Biomarker helps to diagnose Alzheimer's early


Tuesday, 15 December, 2020

Biomarker helps to diagnose Alzheimer's early

European researchers have found new forms of tau protein that become abnormal in the very early stages of Alzheimer’s disease (AD) before cognitive problems develop, and created new tools to detect these subtle changes in human samples. The team’s research could enable the detection of Alzheimer’s much earlier than current approaches, as well as the testing of therapies against this devastating disease.

Alzheimer’s disease is characterised by two pathological changes in brain tissue: one is a protein called tau while the other involves the amyloid-beta peptide. Both can form clumps of aggregates that progressively accumulate in specific areas of the brain. For tau, individual units of the protein can aggregate into finely ordered fibrillar structures facilitated by a biochemical process called phosphorylation.

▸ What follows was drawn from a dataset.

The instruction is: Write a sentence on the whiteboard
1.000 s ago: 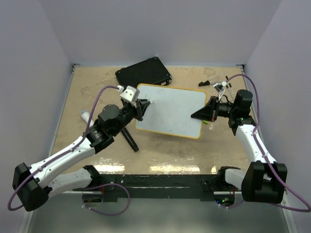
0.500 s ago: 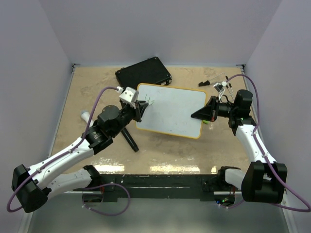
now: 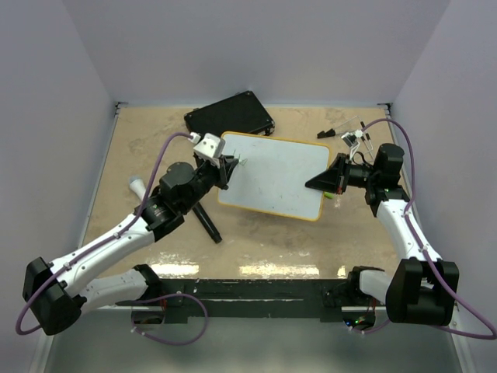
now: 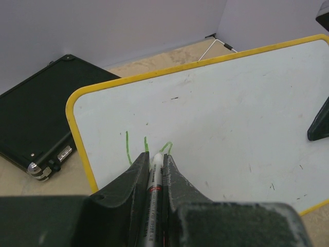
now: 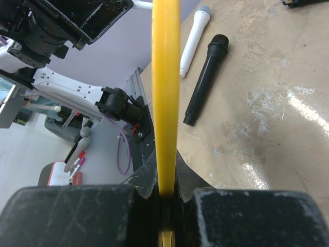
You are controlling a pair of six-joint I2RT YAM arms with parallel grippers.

Throughout the disease process, amyloid beta and phosphorylated tau (p-tau) are released from the brain into the cerebrospinal fluid; the released proteins are used as reliable surrogate markers for clinical diagnoses of Alzheimer’s disease. But amyloid-beta levels in the cerebrospinal fluid become abnormal several years before p-tau, with current clinical tests for p-tau only becoming abnormal when memory failings develop. This makes it difficult to identify people with very early-stage Alzheimer’s, before it is too late.

Scientists from the University of Gothenburg, together with their colleagues at the Barcelonaßeta Research Centre (BBRC), the Ljubljana University Medical Centre and the University of Paris, have now discovered that there are specific forms of p-tau that undergo very minute increases in cerebrospinal fluid and blood in people with emerging Alzheimer pathology. Consequently, the researchers developed highly sensitive techniques to measure these biological markers that precede clinical signs by several years.

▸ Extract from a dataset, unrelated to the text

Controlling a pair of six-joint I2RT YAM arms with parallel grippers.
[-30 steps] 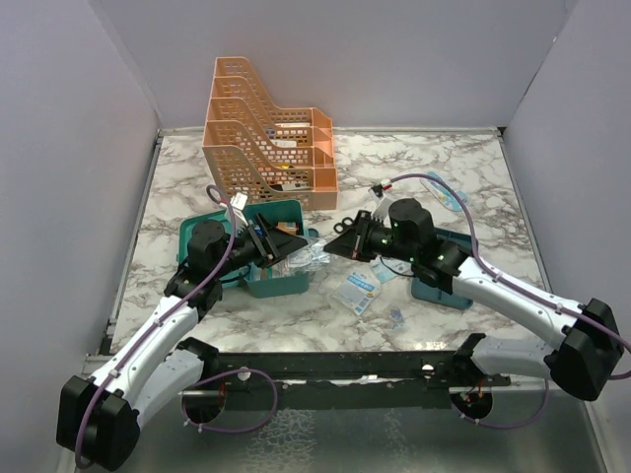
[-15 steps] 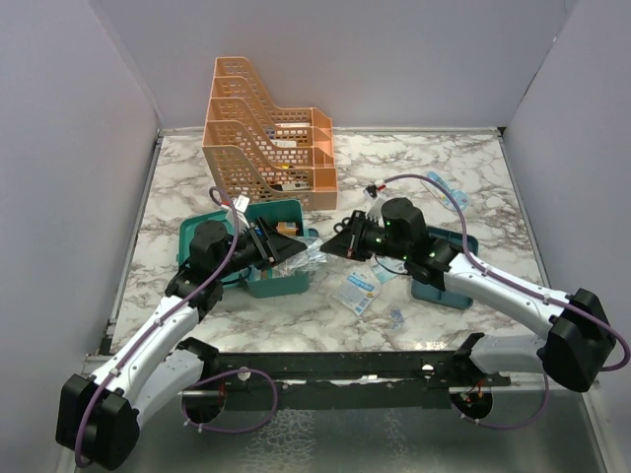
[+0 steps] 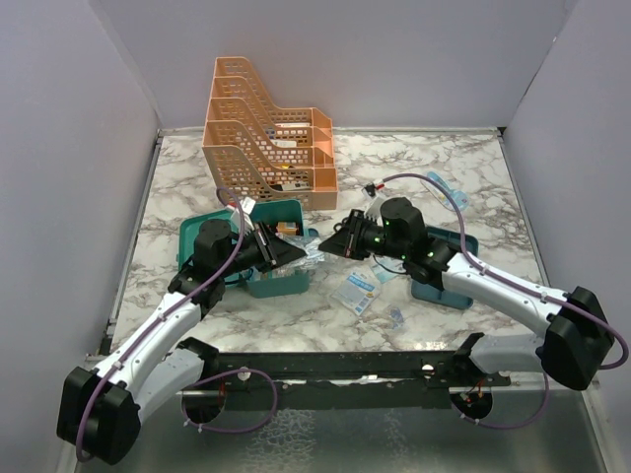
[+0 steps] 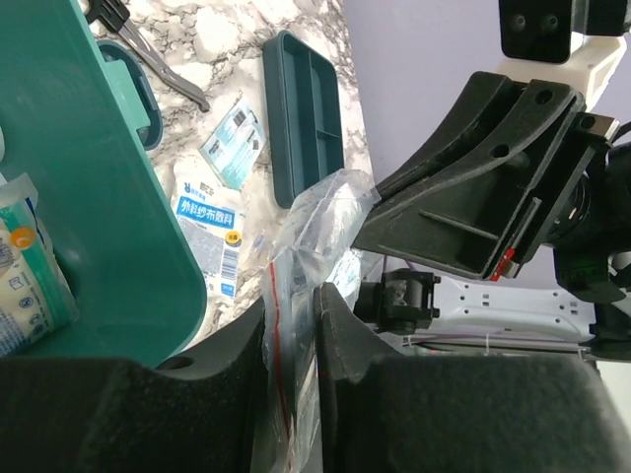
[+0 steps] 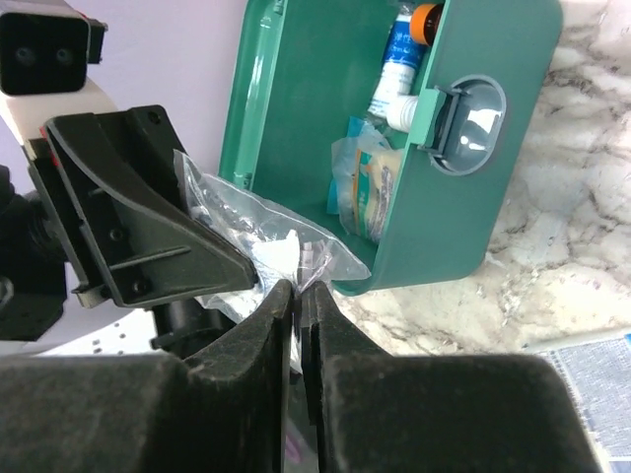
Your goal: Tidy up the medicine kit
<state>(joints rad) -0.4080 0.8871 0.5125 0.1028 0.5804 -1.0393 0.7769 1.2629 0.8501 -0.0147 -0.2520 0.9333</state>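
Top external: marbled table (image 3: 414, 168), grey walls (image 3: 394, 59). Both the left gripper (image 4: 293, 325) and the right gripper (image 5: 298, 294) clench one clear bag (image 5: 246, 222) just beside the open medicine kit (image 3: 274, 284).

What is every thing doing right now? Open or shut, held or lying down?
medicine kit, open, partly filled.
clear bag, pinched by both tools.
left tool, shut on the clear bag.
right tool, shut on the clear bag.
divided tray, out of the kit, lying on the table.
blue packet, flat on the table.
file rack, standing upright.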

In the first study, conducted in at the BBRC, about one-third of the 381 people evaluated had brain evidence of Alzheimer’s pathology but without any cognitive problems, meaning that these changes could not be detected in the clinic by memory assessments. The new p-tau markers correctly identified these emerging abnormalities measured in cerebrospinal fluid and regular blood samples.

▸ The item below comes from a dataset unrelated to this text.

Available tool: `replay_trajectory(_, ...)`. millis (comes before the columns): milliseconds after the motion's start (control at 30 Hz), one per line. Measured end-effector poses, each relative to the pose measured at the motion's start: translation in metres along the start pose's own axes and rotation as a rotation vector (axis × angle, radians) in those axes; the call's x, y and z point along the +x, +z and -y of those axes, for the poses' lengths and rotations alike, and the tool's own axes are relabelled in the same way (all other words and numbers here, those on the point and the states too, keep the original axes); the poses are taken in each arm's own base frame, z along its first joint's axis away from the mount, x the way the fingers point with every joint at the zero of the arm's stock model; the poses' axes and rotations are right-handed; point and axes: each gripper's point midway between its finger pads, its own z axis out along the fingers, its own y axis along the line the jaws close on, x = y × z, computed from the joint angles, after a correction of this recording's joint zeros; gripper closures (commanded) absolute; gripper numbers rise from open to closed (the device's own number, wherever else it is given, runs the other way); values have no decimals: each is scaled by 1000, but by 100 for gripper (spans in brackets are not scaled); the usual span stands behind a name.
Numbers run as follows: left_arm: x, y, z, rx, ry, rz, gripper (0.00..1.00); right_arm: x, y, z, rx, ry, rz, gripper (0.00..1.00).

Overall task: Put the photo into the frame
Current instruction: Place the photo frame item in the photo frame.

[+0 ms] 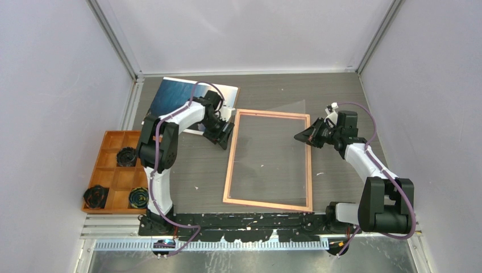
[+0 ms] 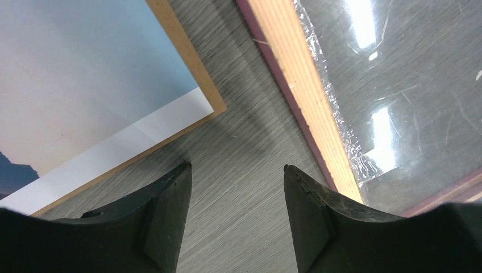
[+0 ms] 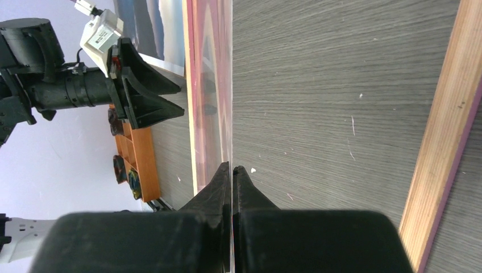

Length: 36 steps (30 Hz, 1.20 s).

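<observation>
While our right gripper (image 3: 232, 166) pinches the clear pane (image 3: 211, 85) by its edge, tilted up off the frame (image 1: 310, 165), our left gripper (image 2: 237, 166) hangs half-open and empty, with the photo (image 2: 85, 85) just ahead on one side and the frame on the other. If that thin pinch slips, the pane could drop back and block the photo.

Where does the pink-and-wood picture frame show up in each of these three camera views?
Top external: the frame lies mid-table, between the arms.
Left wrist: its wooden edge runs diagonally, upper right.
Right wrist: its edge runs along the right side.
Shared landmark: the photo.
</observation>
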Motion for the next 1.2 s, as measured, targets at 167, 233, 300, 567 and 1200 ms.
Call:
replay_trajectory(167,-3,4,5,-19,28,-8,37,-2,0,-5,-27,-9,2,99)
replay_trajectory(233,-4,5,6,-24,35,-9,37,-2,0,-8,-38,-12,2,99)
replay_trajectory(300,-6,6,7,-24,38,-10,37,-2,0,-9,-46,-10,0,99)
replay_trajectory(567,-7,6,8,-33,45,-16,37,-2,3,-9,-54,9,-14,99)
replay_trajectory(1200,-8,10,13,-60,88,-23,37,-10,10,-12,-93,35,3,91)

Subsequent studies performed in Gothenburg, Paris and Ljubljana revealed that these new markers continue to increase from the preclinical stage through the onset of cognitive problems to the late dementia stages. For this reason, progressive increases in p-tau could provide insights into the biological and clinical development of Alzheimer’s disease. The studies have been published in EMBO Molecular Medicine and Alzheimer’s & Dementia: The Journal of the Alzheimer’s Association.

“The remarkable findings reported in these publications show that the new highly sensitive tools capture the earliest Alzheimer disease changes in the brain in clinically normal people,” said Dr Thomas Karikari from the University of Gothenburg, who co-led the discovery. “These tools therefore have the potential to advance population screening and clinical trials.”